Оксанку отдадут в школу уже через месяц, первого сентября, но она бегает сюда каждый день всё лето. Осваивается. Я покорно плетусь за ней и всё время боюсь. Я вообще всё время боюсь. Брат дразнит меня трусихой. Это правда. Но за школой – ничего страшного. Самая обычная спортивная площадка. Тишина. Остовы пустых ворот, перед ними вытоптано до глины. Вокруг площадки – заросли, непродирные, густые, я туда не хочу, но лезу следом за Оксанкой, спотыкаясь о какие-то коряги и ржавые консервные банки. Вокруг пронзительно звенят насекомые, пахнет мокрым, горячим, зеленым и в са́мой чаще торчит скелет трехколесного велосипеда. У меня велосипеда нету. Мама боится, что я упаду с него и расшибусь. Как уж из книжки.

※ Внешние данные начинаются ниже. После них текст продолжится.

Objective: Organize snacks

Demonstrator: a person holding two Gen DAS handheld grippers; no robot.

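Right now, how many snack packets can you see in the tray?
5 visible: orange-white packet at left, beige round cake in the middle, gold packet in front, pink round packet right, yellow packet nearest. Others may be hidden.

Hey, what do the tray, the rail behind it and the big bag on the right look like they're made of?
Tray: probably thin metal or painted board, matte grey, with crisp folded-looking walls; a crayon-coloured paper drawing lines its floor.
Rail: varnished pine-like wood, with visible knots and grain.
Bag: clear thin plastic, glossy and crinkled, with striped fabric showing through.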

Оксанка останавливается так резко, что я тыкаюсь лбом в ее спину – расцарапанную, сутулую, перечеркнутую лямками ситцевого сарафана.
Боярышник, говорит Оксанка торжественно, и я сразу его вижу – как будто Оксанка сказала волшебное слово, от которого боярышник проступил на свет. Боярышник красный. Нет. Красновато-коричневатый, спекшийся. Огромный куст. Ой, даже два. Крупные ягоды присобраны в кисти, похожие на кошачьи лапки. Вот-вот приподнимет и закогтит. Я тянусь за нижней веткой – и ахаю. Действительно когтит. Боярышник колючий! Оксанка смеется. Небось, в книжках про это не написано. Крыть мне нечем. Ивиждь и Ивнемли, уж, сокол и даже серафим кажутся рядом с боярышником ненастоящими. Оксанка срывает целый пучок ягод, высыпает их на мою подставленную ладонь – мягкие, полураздавленные, сахаристые. Я трусливо трогаю одну ягоду языком. Сладко.
Они не ядовитые?
Я с подозрением смотрю на Оксанку. С нее станется. Один раз она велела мне открыть рот и зажмурить глаза, а сама плюнула. Было противно. А другой раз сняла во дворе перед мальчишками трусы, и они испугались и убежали.
Не ядовитые, дура!
Я всё еще чую подвох. Боярышник слишком красивый. Это явно опасно. Волчьи ягоды тоже красивые, даже еще лучше – алые бусины сидят на листе парами, прижавшись друг к другу, насквозь прозрачные, наливные, до отказа полные неотразимой гибелью. Их нестерпимо хочется покатать во рту или хотя бы облизать, как мамины янтарные сережки.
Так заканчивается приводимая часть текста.